The task => Scan the listing below for the word "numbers", then copy each line that has it.

[[ Excerpted data open ]]

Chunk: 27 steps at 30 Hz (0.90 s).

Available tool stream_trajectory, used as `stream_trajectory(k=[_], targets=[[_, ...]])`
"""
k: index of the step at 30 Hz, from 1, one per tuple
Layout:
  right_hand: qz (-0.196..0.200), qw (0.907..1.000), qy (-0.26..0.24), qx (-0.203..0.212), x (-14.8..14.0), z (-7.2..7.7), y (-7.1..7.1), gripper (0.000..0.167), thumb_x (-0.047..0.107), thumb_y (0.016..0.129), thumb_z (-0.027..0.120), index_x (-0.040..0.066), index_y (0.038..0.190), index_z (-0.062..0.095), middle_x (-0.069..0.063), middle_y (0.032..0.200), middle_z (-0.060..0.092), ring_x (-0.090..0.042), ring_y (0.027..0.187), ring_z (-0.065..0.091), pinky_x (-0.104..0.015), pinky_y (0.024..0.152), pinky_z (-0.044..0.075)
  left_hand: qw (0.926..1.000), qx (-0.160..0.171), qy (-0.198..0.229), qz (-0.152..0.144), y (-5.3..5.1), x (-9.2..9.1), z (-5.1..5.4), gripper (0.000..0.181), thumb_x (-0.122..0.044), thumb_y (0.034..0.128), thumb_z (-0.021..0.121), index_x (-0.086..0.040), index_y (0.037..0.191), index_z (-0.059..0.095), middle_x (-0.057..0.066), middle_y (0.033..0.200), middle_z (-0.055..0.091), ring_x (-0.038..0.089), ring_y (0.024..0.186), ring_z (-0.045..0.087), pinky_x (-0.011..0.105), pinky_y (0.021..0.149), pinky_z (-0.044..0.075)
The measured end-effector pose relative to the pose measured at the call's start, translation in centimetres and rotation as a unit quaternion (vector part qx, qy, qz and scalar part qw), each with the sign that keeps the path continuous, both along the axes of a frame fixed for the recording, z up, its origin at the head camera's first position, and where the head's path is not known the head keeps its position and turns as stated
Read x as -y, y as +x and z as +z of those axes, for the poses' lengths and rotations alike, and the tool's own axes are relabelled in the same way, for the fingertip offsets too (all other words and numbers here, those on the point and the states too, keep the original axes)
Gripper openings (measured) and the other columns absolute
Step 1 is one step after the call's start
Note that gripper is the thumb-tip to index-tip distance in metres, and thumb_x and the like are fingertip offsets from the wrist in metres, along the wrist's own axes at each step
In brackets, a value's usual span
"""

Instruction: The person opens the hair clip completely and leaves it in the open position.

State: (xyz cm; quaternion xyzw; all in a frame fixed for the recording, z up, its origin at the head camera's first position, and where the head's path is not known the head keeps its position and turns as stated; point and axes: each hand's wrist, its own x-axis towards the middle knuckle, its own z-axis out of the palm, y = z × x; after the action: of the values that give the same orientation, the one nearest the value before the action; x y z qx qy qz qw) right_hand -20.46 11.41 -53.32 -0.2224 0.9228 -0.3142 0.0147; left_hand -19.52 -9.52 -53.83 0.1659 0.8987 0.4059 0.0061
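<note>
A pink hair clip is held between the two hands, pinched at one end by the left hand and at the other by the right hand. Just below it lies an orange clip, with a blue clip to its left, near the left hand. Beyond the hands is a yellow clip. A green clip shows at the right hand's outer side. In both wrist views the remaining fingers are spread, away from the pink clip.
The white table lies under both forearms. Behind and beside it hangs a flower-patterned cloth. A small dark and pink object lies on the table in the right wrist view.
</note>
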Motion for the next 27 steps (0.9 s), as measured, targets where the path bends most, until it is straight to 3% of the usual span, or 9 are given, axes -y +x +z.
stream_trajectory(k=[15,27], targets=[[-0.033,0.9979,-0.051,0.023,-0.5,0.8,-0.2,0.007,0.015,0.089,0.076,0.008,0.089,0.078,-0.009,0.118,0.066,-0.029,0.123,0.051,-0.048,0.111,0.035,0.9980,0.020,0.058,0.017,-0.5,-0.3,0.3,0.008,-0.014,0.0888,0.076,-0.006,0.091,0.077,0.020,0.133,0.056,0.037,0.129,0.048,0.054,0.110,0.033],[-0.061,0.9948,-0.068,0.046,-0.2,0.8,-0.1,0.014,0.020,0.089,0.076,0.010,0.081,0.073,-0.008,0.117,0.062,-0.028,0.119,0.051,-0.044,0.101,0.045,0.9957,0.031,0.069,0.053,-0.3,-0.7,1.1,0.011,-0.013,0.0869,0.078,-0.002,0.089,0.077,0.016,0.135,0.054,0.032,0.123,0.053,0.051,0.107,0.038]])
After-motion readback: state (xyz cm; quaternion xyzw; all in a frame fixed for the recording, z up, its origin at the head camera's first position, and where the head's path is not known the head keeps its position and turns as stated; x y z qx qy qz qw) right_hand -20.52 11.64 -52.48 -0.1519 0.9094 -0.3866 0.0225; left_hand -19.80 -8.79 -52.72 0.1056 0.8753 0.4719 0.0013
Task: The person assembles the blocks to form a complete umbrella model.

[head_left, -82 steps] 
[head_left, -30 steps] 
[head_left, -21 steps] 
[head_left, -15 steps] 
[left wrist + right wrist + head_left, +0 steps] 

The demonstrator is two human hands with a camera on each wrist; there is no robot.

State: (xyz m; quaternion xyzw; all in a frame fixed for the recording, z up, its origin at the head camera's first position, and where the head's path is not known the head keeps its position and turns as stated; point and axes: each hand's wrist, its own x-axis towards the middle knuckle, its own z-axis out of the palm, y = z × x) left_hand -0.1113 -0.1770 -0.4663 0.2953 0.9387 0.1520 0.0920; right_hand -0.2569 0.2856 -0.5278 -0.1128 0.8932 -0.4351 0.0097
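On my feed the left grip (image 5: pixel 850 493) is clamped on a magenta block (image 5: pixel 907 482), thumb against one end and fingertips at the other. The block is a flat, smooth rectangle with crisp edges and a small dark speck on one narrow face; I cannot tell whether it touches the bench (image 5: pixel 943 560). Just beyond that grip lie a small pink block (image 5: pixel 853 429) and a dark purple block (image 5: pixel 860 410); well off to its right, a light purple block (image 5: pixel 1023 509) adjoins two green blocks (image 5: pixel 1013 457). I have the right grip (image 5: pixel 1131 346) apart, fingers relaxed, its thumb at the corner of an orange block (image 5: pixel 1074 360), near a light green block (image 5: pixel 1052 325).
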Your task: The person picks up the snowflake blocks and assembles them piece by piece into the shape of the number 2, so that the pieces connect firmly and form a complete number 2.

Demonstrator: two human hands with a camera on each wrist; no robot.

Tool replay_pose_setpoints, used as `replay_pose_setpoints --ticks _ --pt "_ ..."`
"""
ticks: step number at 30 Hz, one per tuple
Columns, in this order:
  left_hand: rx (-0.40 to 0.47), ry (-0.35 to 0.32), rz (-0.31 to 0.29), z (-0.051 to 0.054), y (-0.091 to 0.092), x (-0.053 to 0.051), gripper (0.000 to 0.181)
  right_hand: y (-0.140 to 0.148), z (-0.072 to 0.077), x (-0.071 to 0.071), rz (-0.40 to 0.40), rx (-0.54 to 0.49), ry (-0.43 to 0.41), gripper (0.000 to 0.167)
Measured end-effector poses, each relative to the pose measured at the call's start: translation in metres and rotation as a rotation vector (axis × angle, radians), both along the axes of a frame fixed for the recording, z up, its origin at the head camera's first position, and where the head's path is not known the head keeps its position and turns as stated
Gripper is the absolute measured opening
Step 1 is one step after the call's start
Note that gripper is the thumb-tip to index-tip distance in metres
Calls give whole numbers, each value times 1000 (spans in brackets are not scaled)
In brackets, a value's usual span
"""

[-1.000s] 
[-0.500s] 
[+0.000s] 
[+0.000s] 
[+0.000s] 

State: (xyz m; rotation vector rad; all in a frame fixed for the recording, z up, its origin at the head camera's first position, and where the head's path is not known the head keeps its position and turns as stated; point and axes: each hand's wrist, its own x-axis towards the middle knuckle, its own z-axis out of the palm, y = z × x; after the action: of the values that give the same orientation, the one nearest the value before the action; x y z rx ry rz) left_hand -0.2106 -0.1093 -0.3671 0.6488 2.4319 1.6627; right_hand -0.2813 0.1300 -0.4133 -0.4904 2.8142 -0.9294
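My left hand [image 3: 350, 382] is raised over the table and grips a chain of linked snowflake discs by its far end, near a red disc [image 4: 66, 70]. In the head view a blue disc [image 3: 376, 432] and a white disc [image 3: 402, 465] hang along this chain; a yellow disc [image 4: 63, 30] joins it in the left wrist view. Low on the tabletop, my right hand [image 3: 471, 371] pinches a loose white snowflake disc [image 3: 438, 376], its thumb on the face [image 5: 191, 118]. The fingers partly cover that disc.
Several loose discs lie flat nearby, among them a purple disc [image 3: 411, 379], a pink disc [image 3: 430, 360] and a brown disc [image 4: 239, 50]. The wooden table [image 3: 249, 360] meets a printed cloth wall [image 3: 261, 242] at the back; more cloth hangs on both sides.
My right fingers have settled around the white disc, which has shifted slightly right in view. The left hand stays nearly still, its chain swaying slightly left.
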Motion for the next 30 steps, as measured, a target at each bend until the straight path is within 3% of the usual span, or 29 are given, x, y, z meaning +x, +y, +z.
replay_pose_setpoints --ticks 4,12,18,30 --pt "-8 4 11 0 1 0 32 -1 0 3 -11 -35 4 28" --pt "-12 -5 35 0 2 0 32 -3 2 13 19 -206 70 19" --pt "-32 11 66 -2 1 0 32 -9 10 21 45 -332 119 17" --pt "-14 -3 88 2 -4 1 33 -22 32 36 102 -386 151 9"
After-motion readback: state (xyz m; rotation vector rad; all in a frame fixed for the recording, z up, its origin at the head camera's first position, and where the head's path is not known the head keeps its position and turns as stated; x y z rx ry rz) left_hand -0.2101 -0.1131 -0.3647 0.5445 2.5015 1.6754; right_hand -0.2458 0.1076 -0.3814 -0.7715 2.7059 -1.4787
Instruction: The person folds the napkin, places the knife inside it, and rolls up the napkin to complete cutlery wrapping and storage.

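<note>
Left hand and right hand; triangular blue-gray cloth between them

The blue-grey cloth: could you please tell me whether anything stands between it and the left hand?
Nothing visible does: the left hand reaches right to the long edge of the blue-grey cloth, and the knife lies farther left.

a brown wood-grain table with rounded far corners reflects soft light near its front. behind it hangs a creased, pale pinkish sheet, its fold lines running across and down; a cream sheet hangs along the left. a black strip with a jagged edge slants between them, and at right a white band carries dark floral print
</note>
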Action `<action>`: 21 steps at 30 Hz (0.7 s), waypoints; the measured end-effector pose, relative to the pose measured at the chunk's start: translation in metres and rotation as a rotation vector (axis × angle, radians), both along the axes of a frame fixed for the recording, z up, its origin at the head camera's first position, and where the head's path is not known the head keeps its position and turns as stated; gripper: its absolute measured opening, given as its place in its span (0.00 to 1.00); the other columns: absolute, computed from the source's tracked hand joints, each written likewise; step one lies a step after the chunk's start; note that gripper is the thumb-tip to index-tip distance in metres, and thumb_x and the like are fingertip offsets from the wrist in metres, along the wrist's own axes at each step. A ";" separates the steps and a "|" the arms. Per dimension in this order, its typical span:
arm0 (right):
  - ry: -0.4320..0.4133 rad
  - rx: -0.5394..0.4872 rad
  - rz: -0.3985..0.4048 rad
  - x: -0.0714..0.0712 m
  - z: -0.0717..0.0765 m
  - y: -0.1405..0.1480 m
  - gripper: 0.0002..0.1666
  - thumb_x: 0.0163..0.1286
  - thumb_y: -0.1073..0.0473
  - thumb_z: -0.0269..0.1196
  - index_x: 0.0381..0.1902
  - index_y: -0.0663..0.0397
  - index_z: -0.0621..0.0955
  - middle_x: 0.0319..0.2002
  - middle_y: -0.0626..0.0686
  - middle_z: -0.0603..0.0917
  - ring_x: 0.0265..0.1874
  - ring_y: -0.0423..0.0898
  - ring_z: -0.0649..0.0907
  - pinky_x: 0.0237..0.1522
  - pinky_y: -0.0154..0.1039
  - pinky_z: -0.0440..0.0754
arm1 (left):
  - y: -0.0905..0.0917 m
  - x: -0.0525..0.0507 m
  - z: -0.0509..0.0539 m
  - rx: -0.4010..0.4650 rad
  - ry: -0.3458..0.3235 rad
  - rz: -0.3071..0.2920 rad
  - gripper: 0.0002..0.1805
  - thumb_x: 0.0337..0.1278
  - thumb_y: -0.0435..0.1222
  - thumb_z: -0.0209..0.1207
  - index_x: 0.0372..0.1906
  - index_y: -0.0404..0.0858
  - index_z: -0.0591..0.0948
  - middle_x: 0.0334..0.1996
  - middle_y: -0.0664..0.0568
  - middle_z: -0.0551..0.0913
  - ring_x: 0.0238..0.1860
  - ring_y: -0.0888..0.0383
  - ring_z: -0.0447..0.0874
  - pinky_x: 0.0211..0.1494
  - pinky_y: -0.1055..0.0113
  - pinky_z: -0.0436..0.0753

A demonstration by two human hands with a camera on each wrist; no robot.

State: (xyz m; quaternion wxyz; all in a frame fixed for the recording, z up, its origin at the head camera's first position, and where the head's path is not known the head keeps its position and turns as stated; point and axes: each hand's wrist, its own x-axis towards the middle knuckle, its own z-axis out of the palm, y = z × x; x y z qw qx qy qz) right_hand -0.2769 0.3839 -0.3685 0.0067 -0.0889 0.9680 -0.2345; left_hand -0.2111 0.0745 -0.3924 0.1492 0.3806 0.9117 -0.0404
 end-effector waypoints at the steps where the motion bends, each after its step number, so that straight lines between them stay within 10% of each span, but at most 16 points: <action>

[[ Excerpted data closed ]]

Written solution =>
Read x as -y, y as +x and z as +z of those axes, for the poses' lengths and rotations alike, and the tool's own axes are relabelled in the same way, for the fingertip offsets too (all other words and numbers here, those on the point and the states too, keep the original axes)
Calls give whole numbers, each value times 1000 (spans in brackets are not scaled)

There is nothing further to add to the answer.